Still, I know the time will come. And of course there will be the cries of astonishment at the transformation. Will they see me as one of those chic older women who flagrantly announces she doesn't have to live by the rules anymore? Or will I just be suddenly an old lady.
Nora Ephron wrote in "I Feel Bad About My Neck" that hair dye had "changed everything." That it is the most powerful weapon older women have against the youth culture, one that "actually succeeds at stopping the clock..."
But forever? And now Nora is lost to us, too.
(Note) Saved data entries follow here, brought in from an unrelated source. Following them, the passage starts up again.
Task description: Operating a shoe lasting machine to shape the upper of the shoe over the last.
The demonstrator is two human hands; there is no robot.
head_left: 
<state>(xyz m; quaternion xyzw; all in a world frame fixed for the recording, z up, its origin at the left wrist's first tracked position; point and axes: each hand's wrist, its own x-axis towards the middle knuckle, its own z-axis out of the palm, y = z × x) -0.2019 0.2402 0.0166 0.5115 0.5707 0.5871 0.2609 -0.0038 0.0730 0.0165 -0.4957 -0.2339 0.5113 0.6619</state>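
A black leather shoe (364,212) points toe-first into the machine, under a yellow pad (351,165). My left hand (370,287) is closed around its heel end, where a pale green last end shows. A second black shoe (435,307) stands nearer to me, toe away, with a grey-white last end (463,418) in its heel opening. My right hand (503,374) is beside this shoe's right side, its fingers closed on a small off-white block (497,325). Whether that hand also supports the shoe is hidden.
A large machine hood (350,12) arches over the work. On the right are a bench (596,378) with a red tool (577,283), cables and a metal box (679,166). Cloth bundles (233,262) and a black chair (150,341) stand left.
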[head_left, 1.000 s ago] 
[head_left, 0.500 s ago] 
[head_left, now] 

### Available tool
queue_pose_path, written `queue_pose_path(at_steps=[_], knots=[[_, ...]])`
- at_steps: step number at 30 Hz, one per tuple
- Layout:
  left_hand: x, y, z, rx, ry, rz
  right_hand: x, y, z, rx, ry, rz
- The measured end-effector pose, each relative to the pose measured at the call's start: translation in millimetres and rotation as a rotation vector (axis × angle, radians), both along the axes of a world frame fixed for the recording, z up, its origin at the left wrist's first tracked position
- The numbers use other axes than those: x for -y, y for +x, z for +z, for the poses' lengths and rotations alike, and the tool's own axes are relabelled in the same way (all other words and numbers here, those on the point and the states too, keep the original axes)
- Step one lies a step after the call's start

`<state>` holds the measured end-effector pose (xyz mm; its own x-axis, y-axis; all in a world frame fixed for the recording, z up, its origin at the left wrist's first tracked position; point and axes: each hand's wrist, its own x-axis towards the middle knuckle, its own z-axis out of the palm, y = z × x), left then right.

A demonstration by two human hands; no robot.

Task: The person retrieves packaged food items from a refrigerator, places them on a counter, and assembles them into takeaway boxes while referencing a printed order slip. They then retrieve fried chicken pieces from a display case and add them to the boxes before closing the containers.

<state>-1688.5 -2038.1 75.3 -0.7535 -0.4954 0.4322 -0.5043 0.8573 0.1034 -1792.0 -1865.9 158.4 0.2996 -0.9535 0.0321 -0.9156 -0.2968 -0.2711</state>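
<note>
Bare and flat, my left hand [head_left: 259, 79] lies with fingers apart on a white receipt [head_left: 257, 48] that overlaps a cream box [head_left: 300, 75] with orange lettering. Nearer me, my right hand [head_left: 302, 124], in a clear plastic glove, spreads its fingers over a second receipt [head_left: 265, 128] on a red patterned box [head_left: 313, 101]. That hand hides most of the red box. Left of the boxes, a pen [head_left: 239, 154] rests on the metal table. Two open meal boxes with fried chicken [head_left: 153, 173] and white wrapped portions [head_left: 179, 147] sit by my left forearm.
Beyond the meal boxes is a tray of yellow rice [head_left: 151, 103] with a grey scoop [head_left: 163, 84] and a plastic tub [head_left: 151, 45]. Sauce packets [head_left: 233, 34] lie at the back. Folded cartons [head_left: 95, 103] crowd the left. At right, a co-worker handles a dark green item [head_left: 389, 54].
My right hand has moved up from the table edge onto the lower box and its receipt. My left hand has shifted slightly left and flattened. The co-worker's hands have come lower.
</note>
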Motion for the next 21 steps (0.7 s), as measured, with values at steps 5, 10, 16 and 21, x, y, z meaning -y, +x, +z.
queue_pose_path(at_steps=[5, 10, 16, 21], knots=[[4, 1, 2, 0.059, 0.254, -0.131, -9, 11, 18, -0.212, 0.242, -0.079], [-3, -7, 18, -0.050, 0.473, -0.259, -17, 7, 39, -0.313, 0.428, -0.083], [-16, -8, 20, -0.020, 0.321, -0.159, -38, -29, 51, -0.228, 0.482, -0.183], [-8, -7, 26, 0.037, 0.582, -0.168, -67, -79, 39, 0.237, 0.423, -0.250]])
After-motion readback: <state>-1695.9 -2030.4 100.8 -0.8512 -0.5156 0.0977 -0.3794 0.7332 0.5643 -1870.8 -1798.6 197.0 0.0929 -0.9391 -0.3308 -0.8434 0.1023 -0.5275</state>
Some years ago, a close friend of mine got tired of having to restore her hair to resemble the beautiful strawberry blond she'd been born with, so she let it go. A few months later, her husband asked her in a sweetly embarrassed way if she would mind putting off this transition for a while. She did. At the time her husband gained this concession, his hair was mostly gone and the wisps that were left were - well -- gray. These days, my friend is neither a redhead nor a gray-head -- she's beautifully blonde.
I wake up thinking about this in the night. I think about what my husband would think if I grayed myself. Would it change the way he thinks about me? Or change the way he thinks about himself? I am thinking these days about what time I have left and what I should do with it and what I will need and how things will go. I think, won't I be lucky if I don't have to go gray the hard way, by first losing my hair from chemo?
The night hours have become my time to wander through the terrain of my life. I lie there, sometimes for hours, sometimes until dawn. I start off with daytime worries, about money, or work, or the friend I should have called last week. I move on to other obsessions: my uncle and what he went through during the war; the safety of a child.
Many times, though, I think about whether or not to go gray.